Hubei Key Laboratory of Cell Homeostasis, College of Life Sciences, Wuhan Universitygrid.49470.3e, Wuhan, China.
State Key Laboratory of Virology, College of Life Sciences, Wuhan Universitygrid.49470.3e, Wuhan, China.
Appl Environ Microbiol. 2022 Apr 26;88(8):e0024622. doi: 10.1128/aem.00246-22. Epub 2022 Mar 29.
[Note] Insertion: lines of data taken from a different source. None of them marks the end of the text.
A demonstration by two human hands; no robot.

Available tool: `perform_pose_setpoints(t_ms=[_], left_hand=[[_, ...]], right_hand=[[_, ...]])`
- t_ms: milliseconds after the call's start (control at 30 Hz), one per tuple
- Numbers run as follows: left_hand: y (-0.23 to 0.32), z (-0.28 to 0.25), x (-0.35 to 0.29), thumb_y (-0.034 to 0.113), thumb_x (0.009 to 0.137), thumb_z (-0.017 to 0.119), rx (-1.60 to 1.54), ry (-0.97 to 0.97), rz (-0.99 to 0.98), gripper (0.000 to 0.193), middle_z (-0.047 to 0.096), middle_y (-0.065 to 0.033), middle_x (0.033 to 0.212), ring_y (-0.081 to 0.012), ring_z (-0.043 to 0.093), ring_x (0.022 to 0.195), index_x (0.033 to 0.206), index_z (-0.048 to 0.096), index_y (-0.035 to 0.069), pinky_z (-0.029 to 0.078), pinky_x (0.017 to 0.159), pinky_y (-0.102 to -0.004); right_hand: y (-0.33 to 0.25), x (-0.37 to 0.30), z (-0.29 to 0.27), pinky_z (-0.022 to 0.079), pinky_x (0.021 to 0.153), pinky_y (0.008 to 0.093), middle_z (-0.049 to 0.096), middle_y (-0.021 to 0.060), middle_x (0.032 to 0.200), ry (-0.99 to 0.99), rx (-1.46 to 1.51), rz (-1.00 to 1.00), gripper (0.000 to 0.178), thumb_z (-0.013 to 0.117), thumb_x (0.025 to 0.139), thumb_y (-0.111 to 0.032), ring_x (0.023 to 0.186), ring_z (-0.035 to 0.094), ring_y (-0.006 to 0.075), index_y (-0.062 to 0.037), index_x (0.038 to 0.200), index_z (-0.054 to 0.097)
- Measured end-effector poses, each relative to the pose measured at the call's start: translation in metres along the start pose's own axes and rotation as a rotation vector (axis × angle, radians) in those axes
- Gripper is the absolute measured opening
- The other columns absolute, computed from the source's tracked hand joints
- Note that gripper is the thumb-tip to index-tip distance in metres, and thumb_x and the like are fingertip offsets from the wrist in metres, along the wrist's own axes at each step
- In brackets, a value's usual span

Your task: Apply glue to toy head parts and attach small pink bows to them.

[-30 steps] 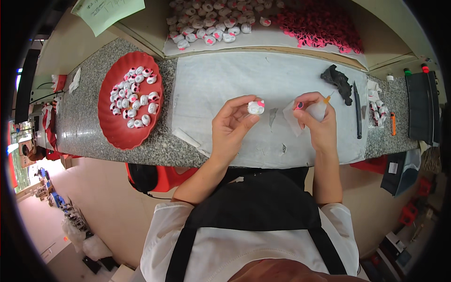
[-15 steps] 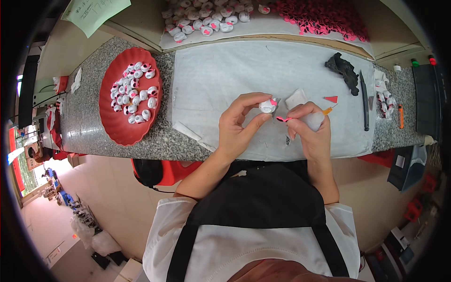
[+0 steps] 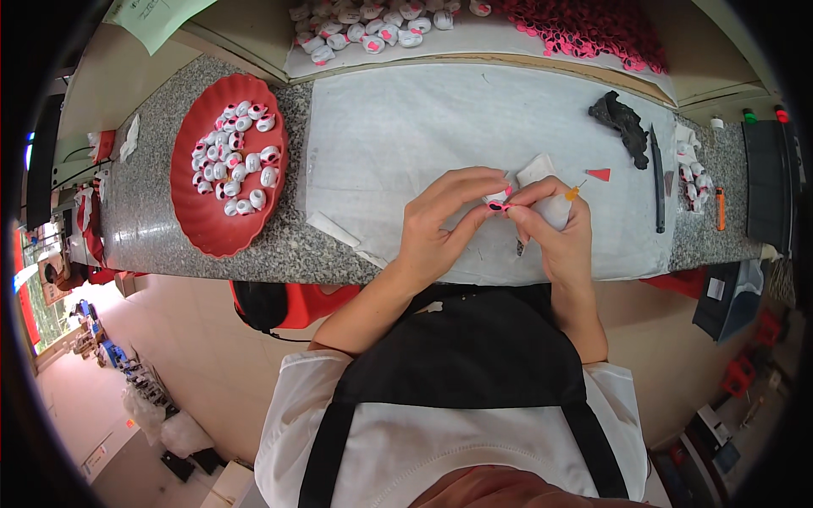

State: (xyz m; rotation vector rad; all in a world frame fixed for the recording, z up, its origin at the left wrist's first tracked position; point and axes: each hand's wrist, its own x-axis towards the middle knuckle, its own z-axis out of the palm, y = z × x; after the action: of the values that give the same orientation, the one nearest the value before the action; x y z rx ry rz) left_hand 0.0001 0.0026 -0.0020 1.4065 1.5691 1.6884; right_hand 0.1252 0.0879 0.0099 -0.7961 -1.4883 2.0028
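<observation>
My left hand (image 3: 434, 222) pinches a small white rounded piece with a pink patch (image 3: 494, 197) between thumb and fingertips. A little pink-and-black part (image 3: 498, 207) lies against that piece, gripped at its end by the thumb and finger of my right hand (image 3: 555, 241). Tucked in the same right hand is a translucent white squeeze bottle (image 3: 555, 212), its orange needle tip (image 3: 573, 193) pointing up and away. Both hands hover over the white sheet (image 3: 381, 135) on the bench. Fingers partly cover the white piece.
A red scalloped dish (image 3: 190, 203) with several white-and-pink pieces stands at the left. White pieces (image 3: 373, 42) and a pink heap (image 3: 584, 34) fill the back shelf. A crumpled black thing (image 3: 622, 127), a dark pen-like tool (image 3: 658, 182) and a red triangle (image 3: 598, 175) lie right.
My right hand has brought the pink-and-black part leftward against the white piece. My hands are now together, and the whole view has shifted slightly.
</observation>
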Motion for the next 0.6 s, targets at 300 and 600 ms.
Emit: perform_pose_setpoints(t_ms=[300,600], left_hand=[[-0.003,0.001,-0.002,-0.006,0.068,0.056,-0.305,0.016,-0.059,0.025,0.052,-0.0158,0.098,-0.0208,0.051,0.091,0.093,0.052,-0.002,0.04,0.078,-0.0287],[0.001,-0.004,-0.004,-0.005,0.073,0.052,-0.747,-0.02,-0.396,0.024,0.052,-0.0136,0.099,-0.0165,0.05,0.092,0.097,0.048,-0.004,0.039,0.081,-0.0275]], right_hand=[[0.006,-0.001,0.003,0.033,0.044,0.0175,0.054,0.0068,0.072,0.059,-0.071,-0.08,0.011,0.056,0.068,0.003,0.052,0.043,0.0064,-0.0006,0.076,0.05],[0.001,0.001,0.01,0.035,0.045,0.017,0.053,0.0057,0.073,-0.083,0.071,-0.064,0.034,0.061,0.064,0.002,0.053,0.045,0.0069,0.002,0.097,0.048]])
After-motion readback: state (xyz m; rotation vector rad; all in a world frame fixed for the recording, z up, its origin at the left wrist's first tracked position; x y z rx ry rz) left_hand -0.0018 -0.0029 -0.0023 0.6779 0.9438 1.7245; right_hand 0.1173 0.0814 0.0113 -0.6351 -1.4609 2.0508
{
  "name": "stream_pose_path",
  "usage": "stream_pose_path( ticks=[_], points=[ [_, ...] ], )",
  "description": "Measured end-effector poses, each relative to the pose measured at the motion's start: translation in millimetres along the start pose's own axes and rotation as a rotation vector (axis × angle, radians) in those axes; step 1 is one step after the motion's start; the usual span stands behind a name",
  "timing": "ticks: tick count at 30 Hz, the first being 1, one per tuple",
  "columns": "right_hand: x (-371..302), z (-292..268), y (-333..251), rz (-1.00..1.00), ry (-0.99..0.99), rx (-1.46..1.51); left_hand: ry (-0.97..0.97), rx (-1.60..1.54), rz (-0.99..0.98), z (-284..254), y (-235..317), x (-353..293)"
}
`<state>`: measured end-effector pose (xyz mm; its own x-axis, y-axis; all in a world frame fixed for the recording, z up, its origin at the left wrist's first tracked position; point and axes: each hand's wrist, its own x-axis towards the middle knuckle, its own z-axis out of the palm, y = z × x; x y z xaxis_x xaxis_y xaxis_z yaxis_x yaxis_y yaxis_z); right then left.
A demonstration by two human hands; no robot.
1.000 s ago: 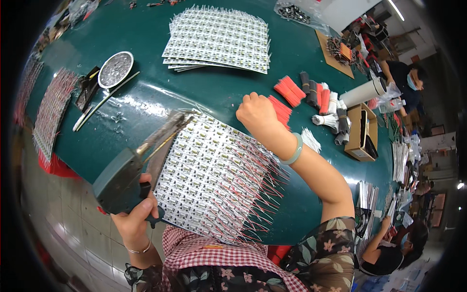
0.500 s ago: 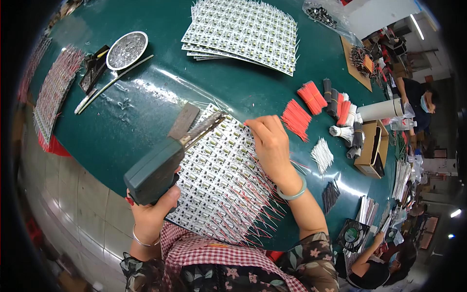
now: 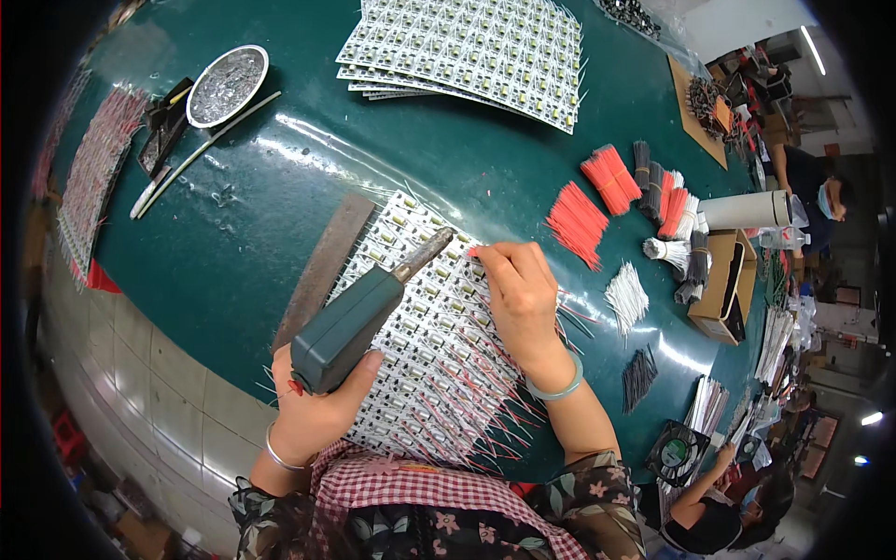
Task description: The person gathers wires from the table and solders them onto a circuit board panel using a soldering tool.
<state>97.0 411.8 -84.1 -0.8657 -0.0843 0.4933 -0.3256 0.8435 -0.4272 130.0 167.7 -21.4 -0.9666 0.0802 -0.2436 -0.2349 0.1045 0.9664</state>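
Fingers [image 3: 369, 364] of the left hand [image 3: 313, 411] wrap tight around a grey-green soldering tool [image 3: 359, 313], its metal tip over a white LED panel [image 3: 425, 345] lying on the green tabletop [image 3: 280, 168]. Right hand [image 3: 523, 299] rests on the panel, fingers curled, pinching a thin wire at its upper edge. Red wire bundles [image 3: 579, 222] lie near, to the right.

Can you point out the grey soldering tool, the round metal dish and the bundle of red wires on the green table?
Grey box-shaped soldering tool [image 3: 347, 327], head view, on its body, in the left hand.
Round metal dish [image 3: 227, 86], head view, on its silvery contents.
Bundle of red wires [image 3: 578, 222], head view, mid-bundle.
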Motion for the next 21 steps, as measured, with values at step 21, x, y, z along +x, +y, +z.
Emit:
stream_pose_path(
  ticks=[21],
  points=[
    [-2, 5, -7, -0.046, -0.054, -0.161, -0.110, 0.192, 0.100, 21, -4, 19]
  ],
)
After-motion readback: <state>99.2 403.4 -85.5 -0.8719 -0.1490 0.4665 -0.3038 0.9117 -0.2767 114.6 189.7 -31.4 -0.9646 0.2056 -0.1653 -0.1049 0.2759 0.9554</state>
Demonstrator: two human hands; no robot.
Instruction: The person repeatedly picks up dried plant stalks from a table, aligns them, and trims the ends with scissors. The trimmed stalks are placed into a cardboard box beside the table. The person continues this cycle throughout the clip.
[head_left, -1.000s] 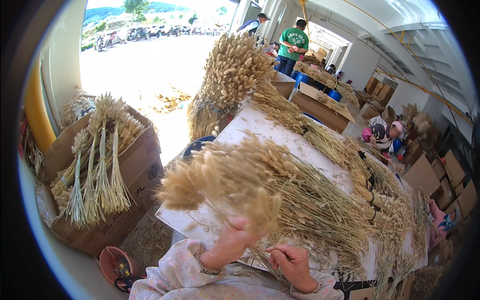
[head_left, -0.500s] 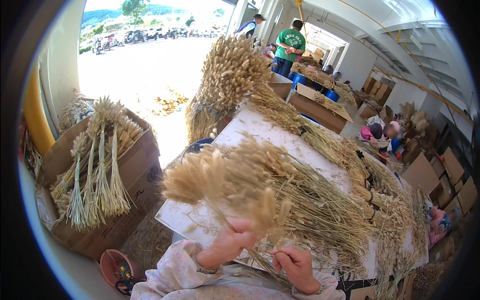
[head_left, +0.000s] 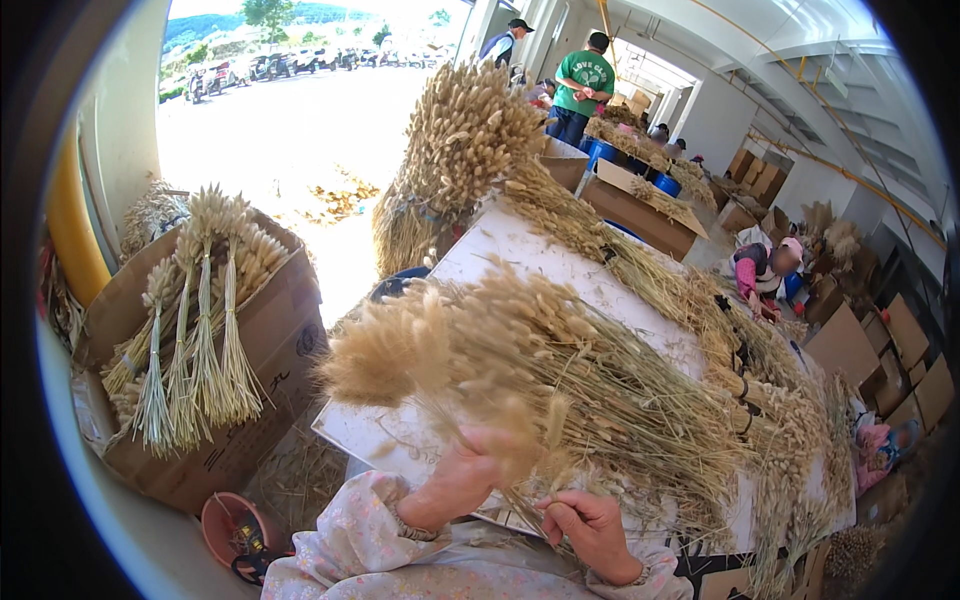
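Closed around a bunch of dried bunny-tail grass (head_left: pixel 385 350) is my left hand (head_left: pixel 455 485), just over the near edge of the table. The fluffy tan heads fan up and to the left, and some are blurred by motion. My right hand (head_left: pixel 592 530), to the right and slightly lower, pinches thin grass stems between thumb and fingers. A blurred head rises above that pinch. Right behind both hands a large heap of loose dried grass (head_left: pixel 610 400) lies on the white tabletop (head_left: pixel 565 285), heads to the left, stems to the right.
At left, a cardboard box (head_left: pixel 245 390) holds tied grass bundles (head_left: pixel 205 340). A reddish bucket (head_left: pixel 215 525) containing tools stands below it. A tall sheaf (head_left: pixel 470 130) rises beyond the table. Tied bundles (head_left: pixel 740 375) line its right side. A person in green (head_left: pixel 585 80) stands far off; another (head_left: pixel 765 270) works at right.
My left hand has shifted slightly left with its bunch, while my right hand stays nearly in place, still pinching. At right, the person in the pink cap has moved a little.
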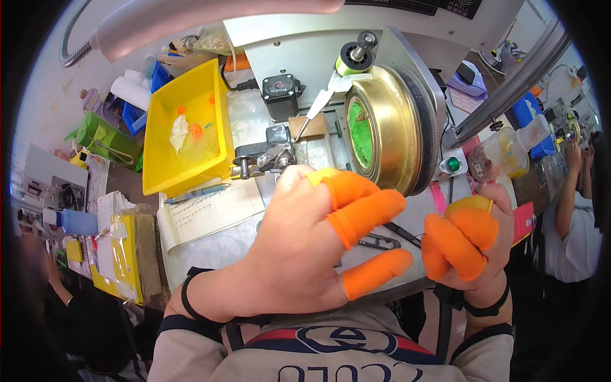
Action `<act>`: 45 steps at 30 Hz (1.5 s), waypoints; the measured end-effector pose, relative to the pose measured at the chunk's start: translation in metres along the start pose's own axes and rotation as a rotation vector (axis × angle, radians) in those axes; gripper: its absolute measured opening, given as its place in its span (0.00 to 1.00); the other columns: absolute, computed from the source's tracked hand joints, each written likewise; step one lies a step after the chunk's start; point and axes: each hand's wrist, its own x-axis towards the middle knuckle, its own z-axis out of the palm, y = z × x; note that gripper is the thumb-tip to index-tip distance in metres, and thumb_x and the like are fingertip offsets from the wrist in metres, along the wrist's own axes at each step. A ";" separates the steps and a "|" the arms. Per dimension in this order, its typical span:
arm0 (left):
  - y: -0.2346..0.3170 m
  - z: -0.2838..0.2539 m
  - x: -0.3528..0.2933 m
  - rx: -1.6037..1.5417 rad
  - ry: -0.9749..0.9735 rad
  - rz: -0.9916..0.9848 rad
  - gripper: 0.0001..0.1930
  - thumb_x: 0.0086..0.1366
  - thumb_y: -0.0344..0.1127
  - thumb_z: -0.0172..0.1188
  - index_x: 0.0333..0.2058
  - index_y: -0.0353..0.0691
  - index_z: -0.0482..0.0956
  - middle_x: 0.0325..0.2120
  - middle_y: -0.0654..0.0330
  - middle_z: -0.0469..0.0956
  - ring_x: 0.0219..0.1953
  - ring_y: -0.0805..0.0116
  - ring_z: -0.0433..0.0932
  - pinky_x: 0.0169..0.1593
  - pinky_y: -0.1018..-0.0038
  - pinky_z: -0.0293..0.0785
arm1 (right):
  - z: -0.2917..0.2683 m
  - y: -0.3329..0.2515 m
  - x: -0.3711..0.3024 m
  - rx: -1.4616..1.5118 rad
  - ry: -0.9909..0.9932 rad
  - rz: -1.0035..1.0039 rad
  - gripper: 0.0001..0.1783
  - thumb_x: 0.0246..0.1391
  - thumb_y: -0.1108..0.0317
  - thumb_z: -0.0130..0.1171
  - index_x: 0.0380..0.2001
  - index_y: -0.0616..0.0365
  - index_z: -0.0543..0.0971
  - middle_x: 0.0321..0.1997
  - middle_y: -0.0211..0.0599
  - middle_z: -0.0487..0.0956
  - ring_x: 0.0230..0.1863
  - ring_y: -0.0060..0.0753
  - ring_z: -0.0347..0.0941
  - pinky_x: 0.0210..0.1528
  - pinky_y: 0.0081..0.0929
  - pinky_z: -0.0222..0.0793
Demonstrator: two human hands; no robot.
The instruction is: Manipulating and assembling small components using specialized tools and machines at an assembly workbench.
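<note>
My left hand (305, 242) is held over the front of the workbench, back of the hand up. Its fingers wear orange finger cots and point to the right, apart, with nothing visible in them. My right hand (468, 242) is at the right, its fingers in orange and yellow cots curled tightly together; whatever they may hold is hidden. Just beyond my left hand stands a small metal clamp fixture (270, 156). A machine with a brass-coloured wheel (388, 124), green at its hub, is behind the gap between my hands.
A yellow tray (156, 165) with orange and white scraps stands at the left. Near it lie a handwritten paper sheet (213, 216) and blue tweezers (197, 193). A clear plastic bottle (503, 156) is at the right. A lamp arm (191, 22) crosses overhead. Other people work at both sides.
</note>
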 end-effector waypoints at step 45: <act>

In response to high-salt conditions, haloarchaea export most secretory proteins through the Tat pathway in folded states; however, it is unclear why some haloarchaeal proteins are still routed to the Sec pathway. SptE is an extracellular subtilase of sp. strain J7-2. Here, we found that SptE precursor comprises a Sec signal peptide, an N-terminal propeptide, a catalytic domain, and a long C-terminal extension (CTE) containing seven domains (C1 to C7). SptE is produced extracellularly as a mature form (M180) in strain J7-2 and a proform (ΔS) in the Δ mutant strain, indicating that halolysin SptA mediates the conversion of the secreted proform into M180. The proper folding of ΔS is more efficient in the presence of NaCl than KCl. ΔS requires SptA for cleavage of the N-terminal propeptide and C-terminal C6 and C7 domains to generate M180, accompanied by the appearance of autoprocessing product M120 lacking C5. At lower salinities or elevated temperatures, M180 and M120 could be autoprocessed into M90, which comprises the catalytic and C1 domains and has a higher activity than M180. When produced in Haloferax volcanii, SptE could be secreted as a properly folded proform, but its variant (TSptE) with a Tat signal peptide does not fold properly and suffers from severe proteolysis extracellularly; meanwhile, TSptE is more inclined to aggregate intracellularly than SptE. Systematic domain deletion analysis reveals that the long CTE is an important determinant for secretion of SptE via the Sec rather than Tat pathway to prevent enzyme aggregation before secretion. While Tat-dependent haloarchaeal subtilases (halolysins) have been extensively studied, the information about Sec-dependent subtilases of haloarchaea is limited. Our results demonstrate that proper maturation of Sec-dependent subtilase SptE of sp. strain J7-2 depends on the action of halolysin SptA from the same strain, yielding multiple hetero- and autocatalytic mature forms. Moreover, we found that the different extra- and intracellular salt types (NaCl versus KCl) of haloarchaea and the long CTE are extrinsic and intrinsic factors crucial for routing SptE to the Sec rather than Tat pathway. This study provides new clues about the secretion and adaptation mechanisms of Sec substrates in haloarchaea.
在高盐条件下,盐杆菌通过 Tat 途径将大多数分泌蛋白输出到折叠状态;然而,仍然不清楚为什么一些盐杆菌蛋白仍被路由到 Sec 途径。SptE 是 sp. J7-2 菌株的胞外枯草溶菌素。在这里,我们发现 SptE 前体包含 Sec 信号肽、N 端前肽、催化结构域和含有七个结构域(C1 至 C7)的长 C 端延伸(CTE)。SptE 在 J7-2 菌株中以成熟形式(M180)和前体形式(ΔS)在Δ突变株中产生细胞外,表明溶菌素 SptA 介导分泌前体转化为 M180。与 KCl 相比,NaCl 更有利于ΔS 的正确折叠。ΔS 需要 SptA 来切割 N 端前肽和 C 端 C6 和 C7 结构域,以生成 M180,同时出现缺少 C5 的自加工产物 M120。在低盐度或较高温度下,M180 和 M120 可自动加工成 M90,其包含催化和 C1 结构域,比 M180 具有更高的活性。当在 Haloferax volcanii 中产生时,SptE 可以作为正确折叠的前体分泌,但具有 Tat 信号肽的变体(TSptE)不能正确折叠,并在细胞外受到严重的蛋白水解;同时,TSptE 比 SptE 更倾向于在细胞内聚集。系统的结构域缺失分析表明,长 CTE 是通过 Sec 途径而不是 Tat 途径分泌 SptE 的重要决定因素,以防止酶在分泌前聚集。虽然 Tat 依赖性盐杆菌枯草溶菌素(溶菌素)已被广泛研究,但有关盐杆菌 Sec 依赖性枯草溶菌素的信息有限。我们的结果表明,J7-2 菌株的 Sec 依赖性枯草溶菌素 SptE 的正确成熟取决于来自同一菌株的溶菌素 SptA 的作用,产生多种异源和自催化成熟形式。此外,我们发现不同的胞外和胞内盐类型(NaCl 与 KCl)和长 CTE 是 haloarchaea 将 SptE 路由到 Sec 而不是 Tat 途径的重要的外在和内在因素。本研究为 Sec 底物在 haloarchaea 中的分泌和适应机制提供了新的线索。